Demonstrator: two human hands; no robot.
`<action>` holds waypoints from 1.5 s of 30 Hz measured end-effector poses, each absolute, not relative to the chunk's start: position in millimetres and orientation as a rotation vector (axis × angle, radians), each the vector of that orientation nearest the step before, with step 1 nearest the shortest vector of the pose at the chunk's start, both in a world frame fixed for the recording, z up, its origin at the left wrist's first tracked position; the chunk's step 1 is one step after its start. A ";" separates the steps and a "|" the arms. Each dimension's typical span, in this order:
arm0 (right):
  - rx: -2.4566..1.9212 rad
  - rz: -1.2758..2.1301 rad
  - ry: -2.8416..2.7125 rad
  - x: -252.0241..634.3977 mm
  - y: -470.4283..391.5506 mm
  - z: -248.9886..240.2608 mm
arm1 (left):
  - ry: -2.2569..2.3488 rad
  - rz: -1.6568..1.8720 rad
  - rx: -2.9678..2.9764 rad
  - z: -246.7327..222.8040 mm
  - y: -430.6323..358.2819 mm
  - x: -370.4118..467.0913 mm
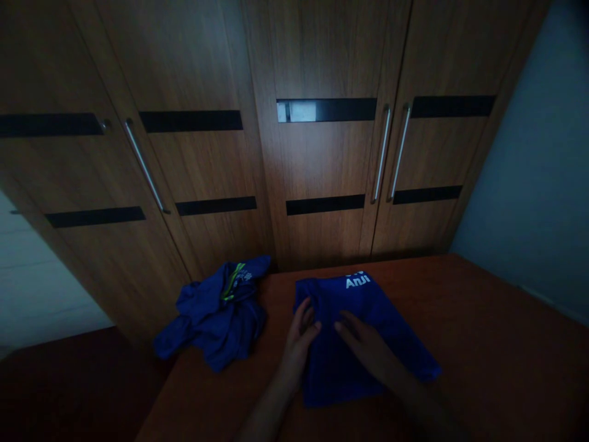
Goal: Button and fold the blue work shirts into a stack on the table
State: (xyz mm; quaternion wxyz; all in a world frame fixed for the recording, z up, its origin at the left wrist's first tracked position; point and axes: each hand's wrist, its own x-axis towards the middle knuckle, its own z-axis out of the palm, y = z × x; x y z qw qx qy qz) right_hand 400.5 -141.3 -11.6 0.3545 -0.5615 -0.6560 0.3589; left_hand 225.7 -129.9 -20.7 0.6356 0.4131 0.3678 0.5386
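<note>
A blue garment with white "Anji" lettering (386, 313) lies folded roughly into a rectangle on the reddish-brown tabletop (460, 319). My left hand (299, 334) is at its left side, thumb and fingers curved and apart, with a bunched bit of cloth just beyond the fingertips. Over the middle of the cloth is my right hand (363, 344), its fingers stretched out and apart. Whether the fingertips press on the cloth is hard to tell in the dim light. Neither hand appears to grip anything.
A second blue garment (221, 319), crumpled, with a yellow-green stripe, lies at the table's left edge. Behind the table stands a wooden wardrobe (317, 159) with metal handles and dark strips. A pale wall (534, 184) rises on the right.
</note>
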 end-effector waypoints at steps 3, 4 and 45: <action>-1.304 1.198 -1.533 389.3 -128.9 -7.1 | 0.775 1.163 1.101 -18.7 -135.5 230.9; -1.287 1.206 -1.501 386.9 -124.5 -7.7 | 0.757 1.148 1.134 -17.9 -138.1 232.9; -1.235 1.058 -1.443 387.1 -118.3 -30.8 | 0.708 0.964 0.979 -11.6 -141.1 219.8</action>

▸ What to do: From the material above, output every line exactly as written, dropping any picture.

▸ Solution for this task:
Demonstrator: two human hands; no robot.
`<action>` holds waypoints from 1.5 s of 30 Hz measured end-effector poses, each absolute, not relative to the chunk's start: position in millimetres and orientation as a rotation vector (axis × angle, radians), each the vector of that orientation nearest the step before, with step 1 nearest the shortest vector of the pose at the chunk's start, both in a world frame fixed for the recording, z up, its origin at the left wrist's first tracked position; the chunk's step 1 is one step after its start. A ";" separates the steps and a "|" the arms. Each dimension's typical span, in this order:
arm0 (right):
  - rx: -2.4566..1.9212 rad
  - rz: -1.2758..2.1301 rad
  - ry: -2.8416..2.7125 rad
  - x: -252.0241..634.3977 mm
  - y: -470.4283..391.5506 mm
  - z: -248.9886..240.2608 mm
arm1 (left):
  - ry: -2.2569..2.3488 rad
  - rz: -1.6568..1.8720 rad
  - rx: -2.9678..2.9764 rad
  - z: -246.7327..222.8040 mm
  - y: -430.6323..358.2819 mm
  - x: -370.4118..467.0913 mm
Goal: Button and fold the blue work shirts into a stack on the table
State: (xyz mm; quaternion wxyz; all in a world frame fixed for the recording, z up, its origin at the left wrist's first tracked position; point and axes: each hand's wrist, its own x-axis towards the middle knuckle, its own z-axis out of the palm, y = z × x; x y z qw qx qy qz) right_hand 400.5 -141.3 -11.6 0.3545 -0.5615 -0.6560 0.3589; left_hand 225.7 -129.9 -20.7 0.6356 0.4131 0.3678 0.5386
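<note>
A blue garment with white "Anji" lettering (386, 313) lies folded roughly into a rectangle on the reddish-brown tabletop (460, 319). My left hand (299, 334) is at its left side, thumb and fingers curved and apart, with a bunched bit of cloth just beyond the fingertips. Over the middle of the cloth is my right hand (363, 344), its fingers stretched out and apart. Whether the fingertips press on the cloth is hard to tell in the dim light. Neither hand appears to grip anything.
A second blue garment (221, 319), crumpled, with a yellow-green stripe, lies at the table's left edge. Behind the table stands a wooden wardrobe (317, 159) with metal handles and dark strips. A pale wall (534, 184) rises on the right.
</note>
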 end-effector waypoints at steps 3, 4 and 45: <action>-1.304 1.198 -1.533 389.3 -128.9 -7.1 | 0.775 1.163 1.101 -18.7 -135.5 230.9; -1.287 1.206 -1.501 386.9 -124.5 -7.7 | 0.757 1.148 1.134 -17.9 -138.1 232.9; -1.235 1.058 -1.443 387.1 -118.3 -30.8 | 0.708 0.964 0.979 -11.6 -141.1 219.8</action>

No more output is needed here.